→ **Your assignment**: What is needed is an exact retyping of each entry, pictures excluded.

Saved entries:
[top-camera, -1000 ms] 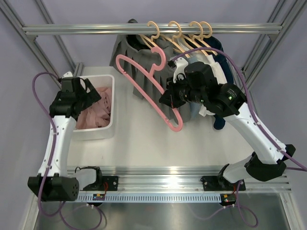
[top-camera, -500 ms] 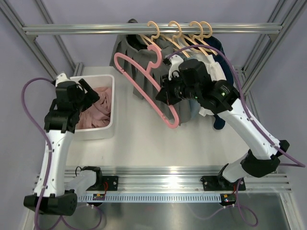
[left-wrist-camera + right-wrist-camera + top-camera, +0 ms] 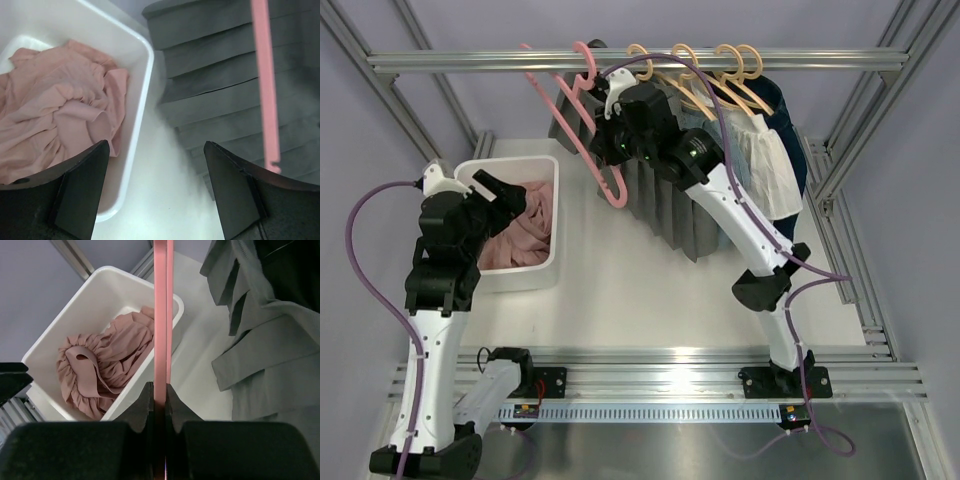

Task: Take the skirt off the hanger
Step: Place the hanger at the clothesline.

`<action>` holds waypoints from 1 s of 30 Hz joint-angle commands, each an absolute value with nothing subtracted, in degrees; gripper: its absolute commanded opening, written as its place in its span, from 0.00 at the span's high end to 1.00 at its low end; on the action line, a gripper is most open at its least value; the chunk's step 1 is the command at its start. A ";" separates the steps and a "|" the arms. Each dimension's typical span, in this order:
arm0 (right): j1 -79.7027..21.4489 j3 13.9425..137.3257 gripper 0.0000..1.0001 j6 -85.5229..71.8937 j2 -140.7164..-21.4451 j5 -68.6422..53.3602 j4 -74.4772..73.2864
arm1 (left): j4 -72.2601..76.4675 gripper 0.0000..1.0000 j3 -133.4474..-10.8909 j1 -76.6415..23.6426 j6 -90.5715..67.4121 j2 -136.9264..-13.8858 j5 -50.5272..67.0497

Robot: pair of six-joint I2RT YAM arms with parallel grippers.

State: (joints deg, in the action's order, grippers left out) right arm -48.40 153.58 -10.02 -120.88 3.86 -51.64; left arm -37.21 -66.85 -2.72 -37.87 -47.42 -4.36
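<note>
The pink skirt (image 3: 515, 238) lies crumpled in the white bin (image 3: 510, 163), off the hanger; it also shows in the left wrist view (image 3: 55, 125) and the right wrist view (image 3: 105, 365). My right gripper (image 3: 620, 140) is shut on the bare pink hanger (image 3: 588, 60), whose hook is up at the metal rail. The hanger's bar (image 3: 161, 315) runs straight up from between the jaws of the right gripper (image 3: 160, 395). My left gripper (image 3: 505, 195) hangs open and empty over the bin's right rim (image 3: 140, 100), the left gripper (image 3: 156, 147) apart from the hanger (image 3: 265, 85).
Grey pleated garments (image 3: 665, 210) hang from wooden hangers (image 3: 700, 65) on the rail (image 3: 470, 62), with a white garment (image 3: 770, 170) and a dark blue one to their right. Frame posts slant along both sides.
The right arm has swung the pink hanger up and to the left, from mid-table to the rail. The left gripper has drawn back from the bin and narrowed slightly.
</note>
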 commanded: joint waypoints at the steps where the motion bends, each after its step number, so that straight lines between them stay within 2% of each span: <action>1: -49.04 156.46 1.00 -9.14 -121.91 2.74 -46.51 | -32.35 0.19 -67.50 -2.72 -38.85 -46.59 -1.59; 4: -49.04 151.17 1.00 -9.14 -122.60 1.84 -39.39 | -31.03 0.18 -67.06 -2.72 -39.37 -45.27 1.30; 9: -49.04 158.64 1.00 -8.18 -128.49 2.72 -39.47 | -30.67 0.17 -67.41 -2.72 -38.50 -44.21 2.55; 13: -49.04 157.67 1.00 -8.09 -128.58 3.25 -34.20 | -30.76 0.17 -67.06 -2.64 -37.71 -43.33 2.64; 30: -46.85 160.22 1.00 -11.78 -134.74 7.38 -28.48 | -32.25 0.14 -68.47 -2.64 -36.39 -41.22 3.43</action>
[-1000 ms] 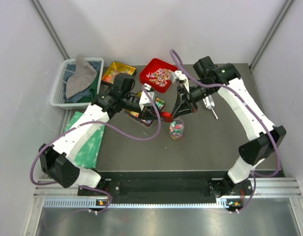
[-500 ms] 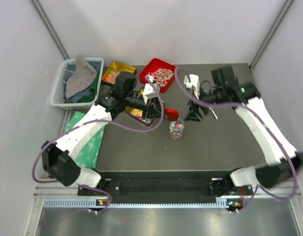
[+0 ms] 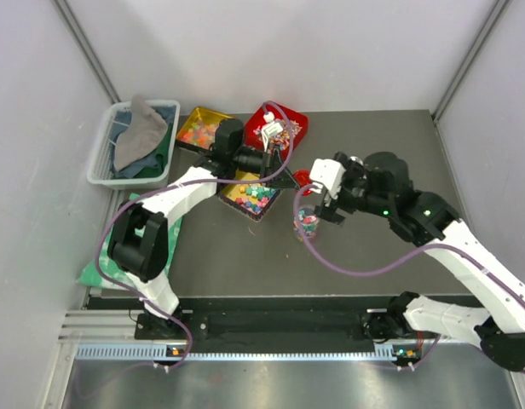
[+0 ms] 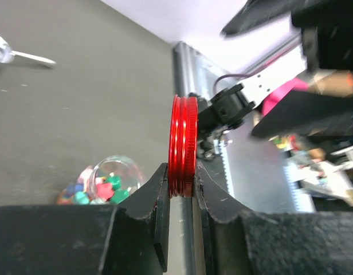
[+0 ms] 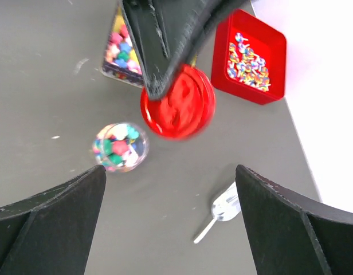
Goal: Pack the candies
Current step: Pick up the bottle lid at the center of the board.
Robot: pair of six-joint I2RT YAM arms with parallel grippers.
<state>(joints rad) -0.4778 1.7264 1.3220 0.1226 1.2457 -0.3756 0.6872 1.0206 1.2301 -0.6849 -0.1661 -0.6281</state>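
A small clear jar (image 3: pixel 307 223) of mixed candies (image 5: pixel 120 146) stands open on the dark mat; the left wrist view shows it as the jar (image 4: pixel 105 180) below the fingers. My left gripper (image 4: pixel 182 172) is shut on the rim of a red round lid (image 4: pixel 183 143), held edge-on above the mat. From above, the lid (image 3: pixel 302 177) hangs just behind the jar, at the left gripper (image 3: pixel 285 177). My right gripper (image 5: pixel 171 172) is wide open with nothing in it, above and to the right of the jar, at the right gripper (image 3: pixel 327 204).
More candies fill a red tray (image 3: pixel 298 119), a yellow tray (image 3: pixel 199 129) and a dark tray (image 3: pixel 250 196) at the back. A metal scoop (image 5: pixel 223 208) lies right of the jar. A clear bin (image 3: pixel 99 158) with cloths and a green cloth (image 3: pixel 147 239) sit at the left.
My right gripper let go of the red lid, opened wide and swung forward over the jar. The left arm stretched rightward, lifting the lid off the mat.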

→ **Exercise solution**:
[top-camera, -1000 ms] 
[top-camera, -500 ms] 
[left-wrist-camera + right-wrist-camera + top-camera, +0 ms] 

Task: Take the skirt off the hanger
Step: Place the hanger at the clothesline.

`<action>` holds waypoints from 1 s of 30 Hz joint-angle commands, each an absolute value with nothing subtracted, in degrees; gripper: its absolute commanded opening, written as its place in its span, from 0.00 at the span's high end to 1.00 at its low end; on the action line, a gripper is most open at its least value; the chunk's step 1 is the command at its start. A ";" separates the steps and a "|" the arms. Each dimension's typical span, in this order:
arm0 (right): j1 -79.7027..21.4489 j3 13.9425..137.3257 gripper 0.0000..1.0001 j6 -85.5229..71.8937 j2 -140.7164..-21.4451 j5 -68.6422..53.3602 j4 -74.4772..73.2864
arm1 (left): j4 -72.2601..76.4675 gripper 0.0000..1.0000 j3 -133.4474..-10.8909 j1 -76.6415..23.6426 j6 -90.5715..67.4121 j2 -136.9264..-13.8858 j5 -50.5272..67.0497

Robot: pair of six-joint I2RT YAM arms with parallel grippers.

State: (joints deg, in the action's order, grippers left out) right arm -48.40 153.58 -10.02 -120.88 3.86 -51.64; left arm -37.21 -66.85 -2.72 -37.87 -47.42 -4.36
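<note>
The pink skirt (image 3: 515, 238) lies crumpled in the white bin (image 3: 510, 163), off the hanger; it also shows in the left wrist view (image 3: 55, 125) and the right wrist view (image 3: 105, 365). My right gripper (image 3: 620, 140) is shut on the bare pink hanger (image 3: 588, 60), whose hook is up at the metal rail. The hanger's bar (image 3: 161, 315) runs straight up from between the jaws of the right gripper (image 3: 160, 395). My left gripper (image 3: 505, 195) hangs open and empty over the bin's right rim (image 3: 140, 100), the left gripper (image 3: 156, 147) apart from the hanger (image 3: 265, 85).
Grey pleated garments (image 3: 665, 210) hang from wooden hangers (image 3: 700, 65) on the rail (image 3: 470, 62), with a white garment (image 3: 770, 170) and a dark blue one to their right. Frame posts slant along both sides.
The right arm has swung the pink hanger up and to the left, from mid-table to the rail. The left gripper has drawn back from the bin and narrowed slightly.
</note>
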 commanded: joint waypoints at the steps where the motion bends, each after its step number, so that straight lines between them stay within 2% of each span: <action>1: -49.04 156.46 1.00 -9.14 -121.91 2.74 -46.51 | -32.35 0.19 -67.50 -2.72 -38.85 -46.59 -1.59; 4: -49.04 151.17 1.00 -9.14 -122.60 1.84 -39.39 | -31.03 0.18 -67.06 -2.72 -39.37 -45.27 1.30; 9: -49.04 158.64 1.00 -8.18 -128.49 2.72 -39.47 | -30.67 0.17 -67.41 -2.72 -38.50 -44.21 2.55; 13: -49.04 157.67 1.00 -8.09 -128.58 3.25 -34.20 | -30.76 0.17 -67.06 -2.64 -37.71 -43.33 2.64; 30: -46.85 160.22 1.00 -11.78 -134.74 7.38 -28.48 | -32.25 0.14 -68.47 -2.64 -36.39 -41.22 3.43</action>
[-1000 ms] 
[-500 ms] 
[+0 ms] 
[+0 ms] 
[+0 ms] 
Goal: Pack the candies
Current step: Pick up the bottle lid at the center of the board.
Robot: pair of six-joint I2RT YAM arms with parallel grippers.
<state>(joints rad) -0.4778 1.7264 1.3220 0.1226 1.2457 -0.3756 0.6872 1.0206 1.2301 -0.6849 -0.1661 -0.6281</state>
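A small clear jar (image 3: pixel 307 223) of mixed candies (image 5: pixel 120 146) stands open on the dark mat; the left wrist view shows it as the jar (image 4: pixel 105 180) below the fingers. My left gripper (image 4: pixel 182 172) is shut on the rim of a red round lid (image 4: pixel 183 143), held edge-on above the mat. From above, the lid (image 3: pixel 302 177) hangs just behind the jar, at the left gripper (image 3: pixel 285 177). My right gripper (image 5: pixel 171 172) is wide open with nothing in it, above and to the right of the jar, at the right gripper (image 3: pixel 327 204).
More candies fill a red tray (image 3: pixel 298 119), a yellow tray (image 3: pixel 199 129) and a dark tray (image 3: pixel 250 196) at the back. A metal scoop (image 5: pixel 223 208) lies right of the jar. A clear bin (image 3: pixel 99 158) with cloths and a green cloth (image 3: pixel 147 239) sit at the left.
My right gripper let go of the red lid, opened wide and swung forward over the jar. The left arm stretched rightward, lifting the lid off the mat.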

No further output is expected.